The implementation for this can be done by converting the training data to a feature space in which each rule becomes a binary feature indicating whether the data point satisfies the constraint or not. This is quite computationally intensive since there is a lot of duplication in the data and it doesn't guarantee that all cases of duplication will be found since some may not be in the training set. Luckily, D.W. on StackExchange (https://cs.stackexchange.com/questions/152803) has provided a solution, which I will repeat here. The idea is to remove each rule $r$ when it is linearly dependent on the preceding rules.

To do this, observe that a rule of the form $A$ can only depend on rules $A$ or $!A$, and $A \: \& \: B$ can only depend on rules that use some combination of $A$, $!A$, $B$, and/or $!B$. This works by iteratively calculating the rank and seeing whether the rank increases.

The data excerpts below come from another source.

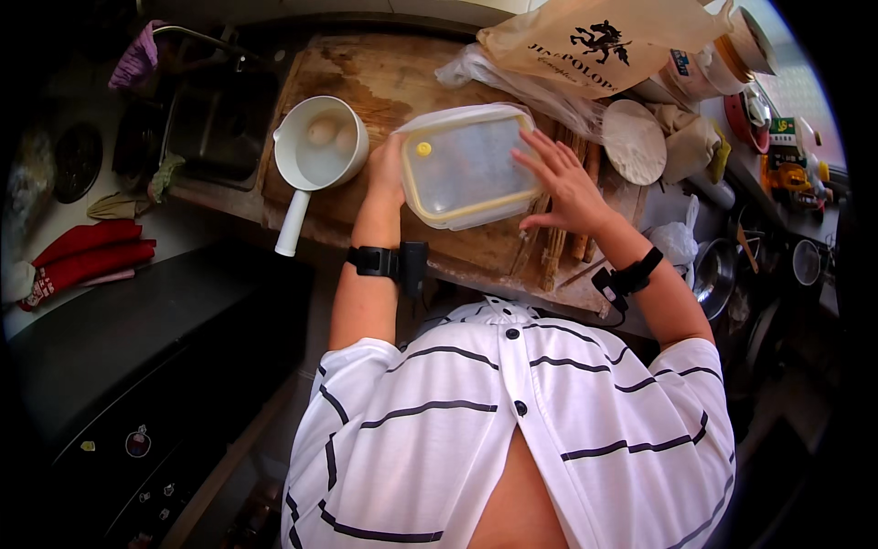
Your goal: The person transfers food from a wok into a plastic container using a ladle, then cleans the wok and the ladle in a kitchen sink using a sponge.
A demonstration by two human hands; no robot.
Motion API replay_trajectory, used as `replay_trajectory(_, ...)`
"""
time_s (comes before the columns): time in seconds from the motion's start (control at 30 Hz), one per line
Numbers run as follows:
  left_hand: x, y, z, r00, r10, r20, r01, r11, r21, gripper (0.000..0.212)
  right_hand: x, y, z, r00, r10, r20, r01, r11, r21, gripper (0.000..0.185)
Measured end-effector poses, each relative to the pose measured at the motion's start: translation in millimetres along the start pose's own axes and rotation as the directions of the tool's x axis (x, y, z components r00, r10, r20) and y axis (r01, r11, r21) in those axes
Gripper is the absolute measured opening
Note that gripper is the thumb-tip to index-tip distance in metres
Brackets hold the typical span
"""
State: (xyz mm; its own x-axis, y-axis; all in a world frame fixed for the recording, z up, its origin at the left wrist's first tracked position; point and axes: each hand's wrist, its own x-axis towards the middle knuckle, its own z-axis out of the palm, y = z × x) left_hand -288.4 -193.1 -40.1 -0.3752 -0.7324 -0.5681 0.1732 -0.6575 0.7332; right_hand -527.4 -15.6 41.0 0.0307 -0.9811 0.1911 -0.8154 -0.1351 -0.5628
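Observation:
A rectangular food container (473, 165) with a clear lid, yellow seal and round yellow vent plug is held tilted above the wooden board. What it contains is blurred through the lid. My left hand (386, 168) grips its left side, with the fingers mostly hidden behind it. At the right edge, my right hand (566, 180) has its fingers spread, fingertips over the lid's corner and thumb apart below. Whether those fingertips touch the lid is unclear. Left of my left hand stands a white long-handled saucepan (296, 151) holding cloudy water and what look like eggs (321, 130).
The worn wooden board (370, 62) spans the counter, with a dark sink (212, 130) on its left. Wooden sticks (591, 206) and a pale round disc (634, 143) lie right. Behind are a printed beige bag (583, 41) and jars (713, 65). A metal bowl (713, 274) stands at far right.

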Motion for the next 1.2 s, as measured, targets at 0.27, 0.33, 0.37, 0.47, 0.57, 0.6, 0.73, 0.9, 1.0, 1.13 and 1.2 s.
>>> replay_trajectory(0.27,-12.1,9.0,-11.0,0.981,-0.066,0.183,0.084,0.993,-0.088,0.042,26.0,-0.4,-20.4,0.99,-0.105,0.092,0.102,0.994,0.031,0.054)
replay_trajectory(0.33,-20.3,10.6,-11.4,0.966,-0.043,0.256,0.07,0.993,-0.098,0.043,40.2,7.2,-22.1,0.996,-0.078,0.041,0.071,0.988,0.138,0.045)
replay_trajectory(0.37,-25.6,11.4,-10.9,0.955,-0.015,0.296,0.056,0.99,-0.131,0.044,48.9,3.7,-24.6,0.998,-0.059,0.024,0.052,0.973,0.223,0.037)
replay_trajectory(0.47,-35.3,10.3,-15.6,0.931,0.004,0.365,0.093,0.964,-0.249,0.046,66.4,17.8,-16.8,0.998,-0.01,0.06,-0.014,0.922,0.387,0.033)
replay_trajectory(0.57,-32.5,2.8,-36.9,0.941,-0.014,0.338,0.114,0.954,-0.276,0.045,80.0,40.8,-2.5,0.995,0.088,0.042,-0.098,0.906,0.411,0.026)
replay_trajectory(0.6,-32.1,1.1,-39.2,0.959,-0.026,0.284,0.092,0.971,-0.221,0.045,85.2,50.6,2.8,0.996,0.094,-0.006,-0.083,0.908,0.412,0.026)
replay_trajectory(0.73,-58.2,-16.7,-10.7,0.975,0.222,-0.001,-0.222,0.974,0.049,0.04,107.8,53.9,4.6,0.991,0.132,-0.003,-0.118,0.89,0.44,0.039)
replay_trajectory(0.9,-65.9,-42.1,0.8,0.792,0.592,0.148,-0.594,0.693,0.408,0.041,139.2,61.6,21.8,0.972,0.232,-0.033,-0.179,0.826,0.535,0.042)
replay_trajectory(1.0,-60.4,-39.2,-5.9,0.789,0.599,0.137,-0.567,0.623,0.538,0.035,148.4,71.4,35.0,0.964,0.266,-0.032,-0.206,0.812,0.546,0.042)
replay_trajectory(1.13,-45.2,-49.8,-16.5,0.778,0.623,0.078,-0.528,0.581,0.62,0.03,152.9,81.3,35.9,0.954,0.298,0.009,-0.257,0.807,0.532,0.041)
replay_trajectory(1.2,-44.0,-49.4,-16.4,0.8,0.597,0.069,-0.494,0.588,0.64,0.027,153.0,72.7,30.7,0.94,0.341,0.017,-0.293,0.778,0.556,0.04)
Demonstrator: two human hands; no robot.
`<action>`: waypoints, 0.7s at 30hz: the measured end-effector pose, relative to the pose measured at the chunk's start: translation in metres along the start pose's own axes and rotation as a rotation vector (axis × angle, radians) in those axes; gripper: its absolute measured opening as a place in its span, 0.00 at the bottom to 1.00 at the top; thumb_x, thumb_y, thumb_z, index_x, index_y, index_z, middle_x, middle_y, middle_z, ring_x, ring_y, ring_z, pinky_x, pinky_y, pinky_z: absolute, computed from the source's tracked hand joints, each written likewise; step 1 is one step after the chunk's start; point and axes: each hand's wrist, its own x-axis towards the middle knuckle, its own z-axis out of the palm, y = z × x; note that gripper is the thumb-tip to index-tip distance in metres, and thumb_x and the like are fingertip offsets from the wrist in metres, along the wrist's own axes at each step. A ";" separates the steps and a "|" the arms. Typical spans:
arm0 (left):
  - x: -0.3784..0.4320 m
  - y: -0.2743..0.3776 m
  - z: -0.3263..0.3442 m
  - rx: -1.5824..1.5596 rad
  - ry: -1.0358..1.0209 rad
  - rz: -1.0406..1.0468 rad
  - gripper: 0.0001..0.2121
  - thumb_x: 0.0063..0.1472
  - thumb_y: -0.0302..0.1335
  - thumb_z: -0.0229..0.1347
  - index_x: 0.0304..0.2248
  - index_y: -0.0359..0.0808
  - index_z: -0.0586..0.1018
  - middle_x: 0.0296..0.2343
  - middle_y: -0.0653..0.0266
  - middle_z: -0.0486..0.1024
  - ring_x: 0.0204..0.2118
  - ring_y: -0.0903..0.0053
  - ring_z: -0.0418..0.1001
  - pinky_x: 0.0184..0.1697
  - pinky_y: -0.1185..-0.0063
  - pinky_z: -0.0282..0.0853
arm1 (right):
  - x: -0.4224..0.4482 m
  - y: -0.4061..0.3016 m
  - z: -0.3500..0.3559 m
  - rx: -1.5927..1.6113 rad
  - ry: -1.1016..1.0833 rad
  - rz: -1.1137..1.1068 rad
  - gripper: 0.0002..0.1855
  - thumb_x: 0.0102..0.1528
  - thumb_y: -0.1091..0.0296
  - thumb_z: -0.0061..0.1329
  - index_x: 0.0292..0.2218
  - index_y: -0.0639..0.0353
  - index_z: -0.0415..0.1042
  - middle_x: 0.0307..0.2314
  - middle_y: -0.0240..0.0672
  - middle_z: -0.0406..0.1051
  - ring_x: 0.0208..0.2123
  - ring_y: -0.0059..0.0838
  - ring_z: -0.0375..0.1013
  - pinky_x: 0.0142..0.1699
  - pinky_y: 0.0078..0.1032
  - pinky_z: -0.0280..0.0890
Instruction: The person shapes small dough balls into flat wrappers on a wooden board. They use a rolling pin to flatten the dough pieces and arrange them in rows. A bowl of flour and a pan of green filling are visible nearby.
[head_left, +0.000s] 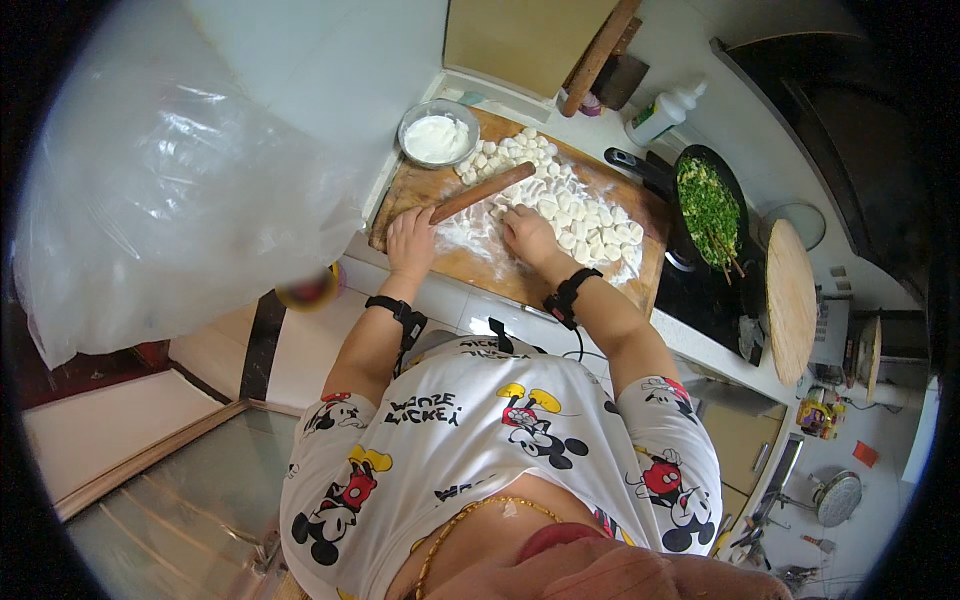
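Observation:
My left hand (411, 241) rests at the near left edge of a floured wooden board (480, 270), right beside the lower end of a wooden rolling pin (484, 192). Whether its fingers grip the pin is unclear. The pin lies slantwise, its far end over small pieces of white dough (589, 225). My right hand (531, 236) is low over the board with curled fingers, just left of the nearest pieces; anything under the fingertips is hidden. At the far left corner stands a bowl of white flour (436, 139).
Right of the board, a black pan (641, 163) holds chopped greens (706, 210) and chopsticks (726, 259) on the stove. A round wooden board (791, 300) stands nearer me. A white bottle (666, 114) is by the wall. A large plastic bag (172, 202) hangs at left.

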 end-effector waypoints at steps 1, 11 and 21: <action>-0.001 0.000 0.000 0.002 0.011 0.006 0.21 0.53 0.27 0.59 0.48 0.40 0.74 0.43 0.62 0.71 0.49 0.62 0.66 0.53 0.66 0.60 | -0.001 -0.001 -0.002 -0.023 0.020 -0.035 0.10 0.52 0.69 0.49 0.38 0.58 0.70 0.35 0.46 0.68 0.37 0.48 0.71 0.38 0.39 0.69; -0.002 -0.003 0.002 0.003 0.006 0.026 0.22 0.53 0.26 0.59 0.49 0.40 0.73 0.44 0.61 0.70 0.49 0.62 0.67 0.53 0.66 0.59 | -0.045 -0.011 -0.010 -0.037 -0.065 -0.264 0.37 0.52 0.60 0.54 0.58 0.69 0.56 0.59 0.49 0.53 0.60 0.50 0.54 0.63 0.39 0.52; -0.001 -0.002 -0.003 0.015 -0.030 0.023 0.21 0.53 0.27 0.58 0.48 0.41 0.74 0.44 0.61 0.70 0.49 0.63 0.67 0.53 0.66 0.60 | -0.045 0.001 -0.012 -0.043 -0.145 -0.174 0.39 0.56 0.52 0.49 0.60 0.66 0.53 0.63 0.49 0.44 0.63 0.48 0.48 0.65 0.41 0.47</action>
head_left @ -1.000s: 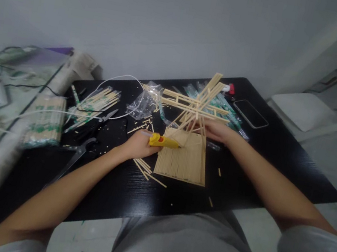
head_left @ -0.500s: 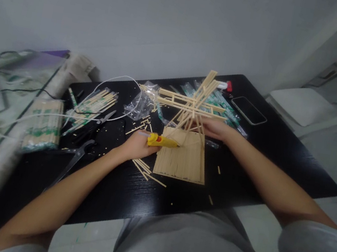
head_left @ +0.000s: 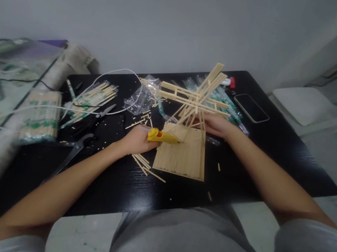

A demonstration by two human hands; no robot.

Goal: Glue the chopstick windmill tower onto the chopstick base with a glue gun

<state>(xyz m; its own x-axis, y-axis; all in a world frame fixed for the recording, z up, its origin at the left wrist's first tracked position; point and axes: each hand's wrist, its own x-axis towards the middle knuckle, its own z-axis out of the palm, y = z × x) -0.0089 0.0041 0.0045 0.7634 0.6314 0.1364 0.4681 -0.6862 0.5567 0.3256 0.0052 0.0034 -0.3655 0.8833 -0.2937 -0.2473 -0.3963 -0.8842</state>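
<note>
Fingers of the left hand [head_left: 135, 139] are closed round a yellow glue gun [head_left: 163, 137], its nozzle angled across the panel [head_left: 180, 160], close to the feet of the frame [head_left: 196, 103]. The right hand [head_left: 216, 124] reaches in behind the frame's lower part; its fingertips are hidden there, so how far they are closed, and whether they grip or only steady, I cannot tell.

The panel lies flat on the tabletop [head_left: 245, 170], its sticks packed side by side into a squarish sheet that looks complete. The frame stands over its far edge: splayed legs rise to a hub, and long ladder-like arms, with short rungs between their rails, cross there. Those parts look assembled. Joining legs to panel looks like the step in hand, and probably the unfinished part; no glue can be made out, so which feet are fixed is unclear.

Beside the panel, near the left hand, lie loose sticks [head_left: 148, 168], with cut scraps [head_left: 144, 118] beyond them. Farther left are the scissors [head_left: 106, 111], the cutters [head_left: 75, 149], an opened pack [head_left: 96, 99] and a fuller pack [head_left: 41, 116], so unused sticks remain. Past the right hand lie green-printed wrappers [head_left: 234, 113] and a phone [head_left: 251, 108].
</note>
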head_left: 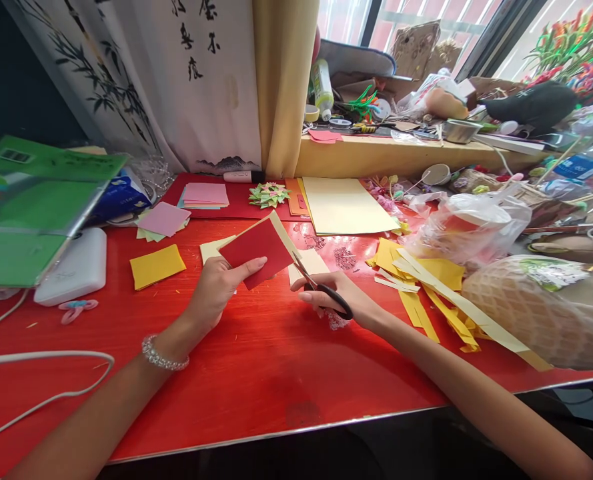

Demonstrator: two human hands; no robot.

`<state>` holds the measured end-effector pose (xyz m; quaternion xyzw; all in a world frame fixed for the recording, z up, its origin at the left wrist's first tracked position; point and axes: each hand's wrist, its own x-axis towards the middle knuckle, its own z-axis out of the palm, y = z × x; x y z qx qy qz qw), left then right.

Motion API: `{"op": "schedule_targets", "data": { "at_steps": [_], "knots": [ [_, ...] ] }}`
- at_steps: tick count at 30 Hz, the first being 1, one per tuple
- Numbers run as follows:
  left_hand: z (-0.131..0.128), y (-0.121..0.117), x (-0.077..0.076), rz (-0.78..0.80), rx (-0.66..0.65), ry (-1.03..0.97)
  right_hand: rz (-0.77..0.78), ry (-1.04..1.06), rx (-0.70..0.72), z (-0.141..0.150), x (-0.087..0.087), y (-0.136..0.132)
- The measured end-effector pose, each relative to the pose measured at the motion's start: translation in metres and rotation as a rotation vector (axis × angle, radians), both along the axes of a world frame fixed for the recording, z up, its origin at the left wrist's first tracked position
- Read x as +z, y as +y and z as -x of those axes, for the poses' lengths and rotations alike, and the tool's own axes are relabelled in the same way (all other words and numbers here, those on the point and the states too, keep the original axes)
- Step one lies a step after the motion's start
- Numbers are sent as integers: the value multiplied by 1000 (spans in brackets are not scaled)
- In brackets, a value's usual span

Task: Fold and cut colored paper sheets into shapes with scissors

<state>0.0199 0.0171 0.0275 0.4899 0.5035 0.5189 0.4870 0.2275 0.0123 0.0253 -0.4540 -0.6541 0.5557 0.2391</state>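
Closest in, on the near side of the red card (253, 250), a white cable (71, 353) loops over the glossy red table (256, 393), off to the left, and a beaded bracelet (163, 355) sparkles on the left wrist. Now the left hand (217, 290), right at the card's near-left edge: thumb on top, a firm pinch, the card held tilted above the table. And here's the right hand (349, 293), just right of the card, fingers wrapped through the handles of black scissors (337, 298), blade tips up at the cream margin (287, 235) that shows along the card's right edge. How far apart the blades stand, I cannot tell.

Left of the card, a yellow paper stack (157, 267); well to its right, a tangle of yellow and cream strips (456, 300), next to a netted bundle (536, 313). Looking past the card now: lilac sheets (163, 219) fanned out behind it to the left, a large cream sheet (349, 207) behind it to the right, a folded paper star (269, 195) almost straight beyond, and a pink stack (205, 193) left of that. Farthest back from the card, a painted curtain (226, 100) hangs, with a crowded windowsill (401, 153) to its right!
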Motion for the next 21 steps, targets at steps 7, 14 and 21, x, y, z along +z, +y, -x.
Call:
{"op": "schedule_targets", "data": {
  "at_steps": [7, 14, 21],
  "knots": [
    [0, 0, -4, 11, -66, -1, 19, -45, -5, 0, -4, 0],
    [1, 1, -5, -2, -77, -1, 52, -10, -12, 1, -5, -1],
    [1, 1, -6, -6, -70, 5, 36, 36, -29, 5, -4, -2]
  ]
}}
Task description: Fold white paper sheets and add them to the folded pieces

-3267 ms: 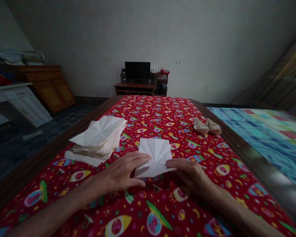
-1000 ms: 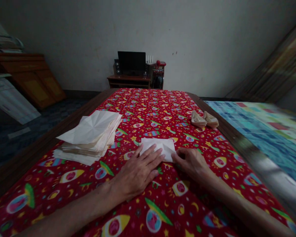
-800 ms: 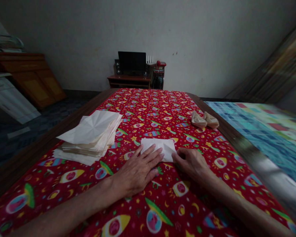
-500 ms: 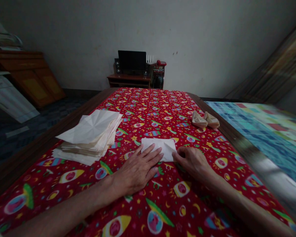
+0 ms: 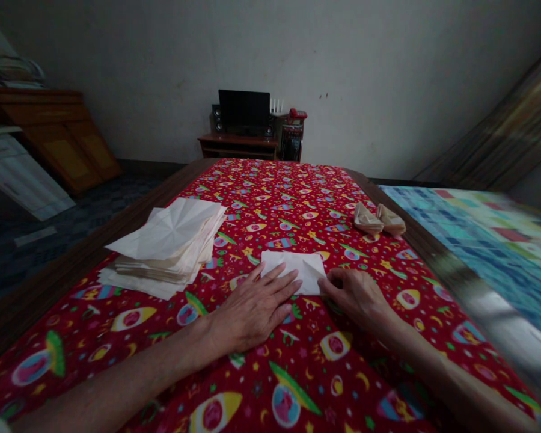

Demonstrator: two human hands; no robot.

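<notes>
A folded white sheet of paper (image 5: 309, 270) lies on the red patterned cloth (image 5: 293, 204) in front of me. My left hand (image 5: 256, 307) rests flat over its left part with the fingers spread. At the lower right corner of the paper, my right hand (image 5: 354, 294) has its thumb and curled fingers pinched together on the edge. To the left is a thick stack of creased paper sheets (image 5: 171, 231). Two bundles of folded paper pieces (image 5: 379, 219) sit on the cloth at the right.
Dark wooden borders (image 5: 162, 180) run along both sides of the cloth. A multicoloured patterned surface (image 5: 455, 234) lies to the right. Against the far wall stands a small desk (image 5: 238, 144) with a black monitor (image 5: 244, 111). Wooden cabinets (image 5: 67, 132) are at the left.
The whole view has shifted slightly, so everything sits a little further right. Both hands keep their places on the paper.
</notes>
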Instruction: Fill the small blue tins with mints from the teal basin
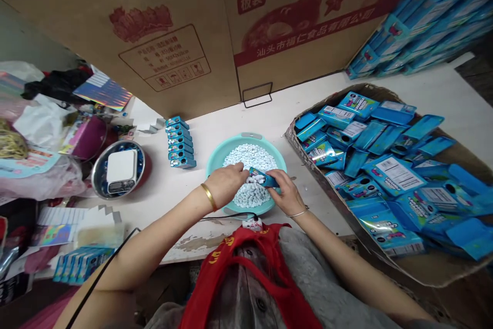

We can assume that we are limited to a set of rules where either A & B, A & !B, !A & B, !A & !B, A, !A, B, !B or True. This last case is not a valid rule in this algorithm, so that will not happen. Now, given A and B, we can create a binary matrix with a row for A & B, A & !B, !A & B, !A & !B. Next, generate one column containing trues and one column for each rule in rules. In each column, answer whether the rule holds for some point that satisfies the conditional. Next, calculate the rank and see whether the rank increases when adding additional rules. If the rank increases, then the added rule was not linearly dependent and if the rank does not increase, then the added rule is linearly dependent with earlier added rules.

Finally, the weights are determined by converting the training data to a rule space. According to Clément Bénard, the best way is to fit a regression model on a dataset where each rule is a binary feature. Furthermore, the weights can be stabilized by using an L2-penalty (ridge); this helps because the rules are quite strongly correlated. He also advised against the L1-penalty (lasso) as it would introduce additional sparsity and then instability of the rule selection since lasso is unstable with correlated features. Finally, the weights are constrained to all be positive since this eases interpretability.